**Description of the task:** If a line of the data below holds the word "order", list it.

**The input:**
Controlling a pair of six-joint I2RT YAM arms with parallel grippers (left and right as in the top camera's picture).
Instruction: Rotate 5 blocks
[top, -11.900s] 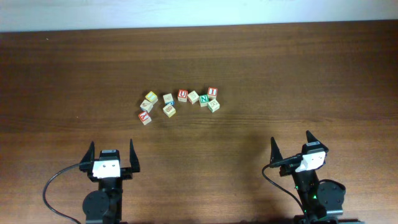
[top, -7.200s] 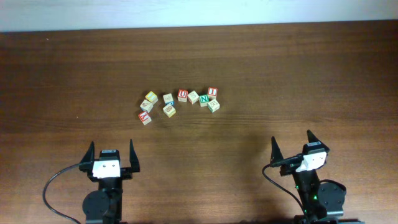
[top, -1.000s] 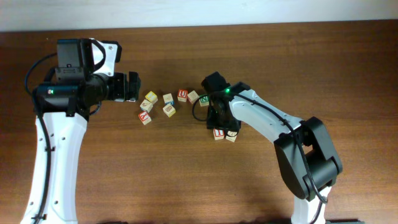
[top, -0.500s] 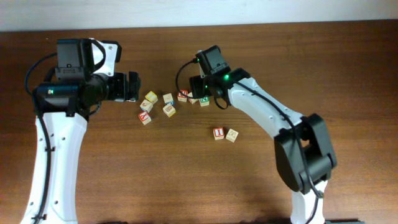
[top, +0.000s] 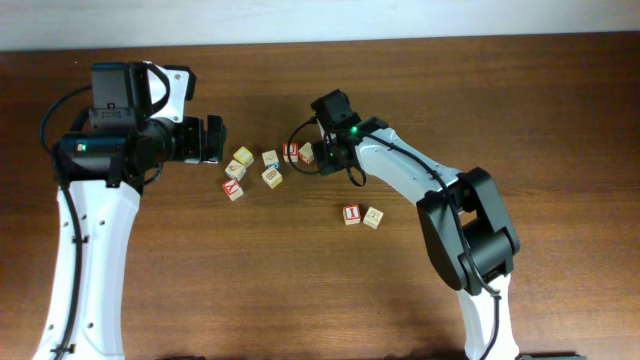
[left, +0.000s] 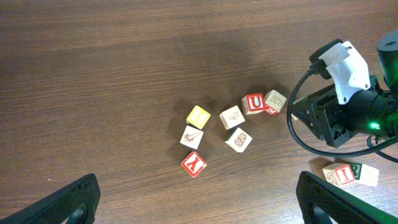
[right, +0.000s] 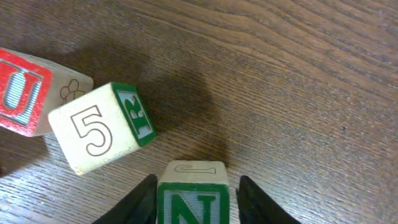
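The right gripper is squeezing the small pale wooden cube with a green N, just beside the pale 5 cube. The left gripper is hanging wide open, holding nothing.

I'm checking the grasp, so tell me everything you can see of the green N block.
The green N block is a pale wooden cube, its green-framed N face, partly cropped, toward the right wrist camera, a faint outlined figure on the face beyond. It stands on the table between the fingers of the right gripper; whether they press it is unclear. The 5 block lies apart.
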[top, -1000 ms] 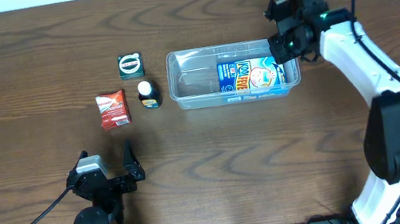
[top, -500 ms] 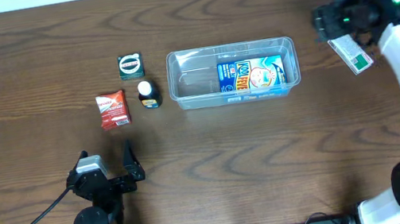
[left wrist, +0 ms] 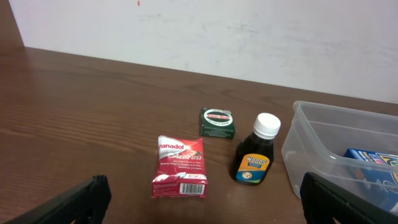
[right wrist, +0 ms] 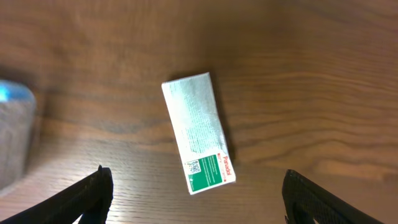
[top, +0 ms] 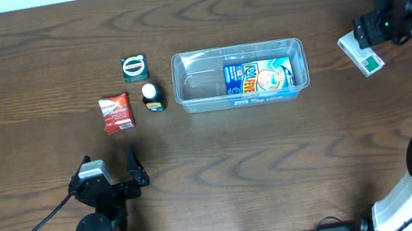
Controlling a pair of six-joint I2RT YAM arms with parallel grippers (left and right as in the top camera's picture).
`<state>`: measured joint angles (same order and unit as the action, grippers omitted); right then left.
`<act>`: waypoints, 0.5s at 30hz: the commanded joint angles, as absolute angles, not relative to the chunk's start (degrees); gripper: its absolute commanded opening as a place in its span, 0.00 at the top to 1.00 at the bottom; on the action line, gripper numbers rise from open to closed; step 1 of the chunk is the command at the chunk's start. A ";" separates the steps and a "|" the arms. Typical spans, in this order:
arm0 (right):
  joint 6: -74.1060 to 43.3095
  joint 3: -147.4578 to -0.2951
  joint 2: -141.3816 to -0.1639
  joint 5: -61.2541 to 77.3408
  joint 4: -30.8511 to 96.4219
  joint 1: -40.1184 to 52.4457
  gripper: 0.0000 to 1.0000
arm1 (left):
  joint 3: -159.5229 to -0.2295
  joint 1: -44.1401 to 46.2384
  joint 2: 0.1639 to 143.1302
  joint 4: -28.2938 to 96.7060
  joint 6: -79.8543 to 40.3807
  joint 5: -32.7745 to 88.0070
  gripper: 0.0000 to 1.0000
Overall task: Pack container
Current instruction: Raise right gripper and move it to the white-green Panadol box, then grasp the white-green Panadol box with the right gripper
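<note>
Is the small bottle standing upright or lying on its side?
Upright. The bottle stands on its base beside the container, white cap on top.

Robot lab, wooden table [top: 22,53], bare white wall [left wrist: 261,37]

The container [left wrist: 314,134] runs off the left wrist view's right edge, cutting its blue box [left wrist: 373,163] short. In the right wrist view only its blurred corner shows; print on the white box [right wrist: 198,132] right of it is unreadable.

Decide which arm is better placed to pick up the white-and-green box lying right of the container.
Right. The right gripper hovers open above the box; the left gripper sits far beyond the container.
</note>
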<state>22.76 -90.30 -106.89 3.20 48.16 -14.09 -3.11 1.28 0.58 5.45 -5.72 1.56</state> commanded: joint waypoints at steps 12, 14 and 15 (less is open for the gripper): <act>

**Response:**
`<state>`: measured joint angles (same order and unit as the action, grippers omitted); right then left.
`<act>`: waypoints, 0.5s at 30hz: the commanded joint angles, as absolute angles, not relative to the chunk's start (degrees); gripper: its absolute commanded opening as a place in its span, 0.00 at the top to 1.00 at the bottom; on the action line, gripper numbers rise from open to closed; step 1 of the chunk is the command at the chunk's start. A ";" separates the steps and a "|" the arms. Typical spans, in this order:

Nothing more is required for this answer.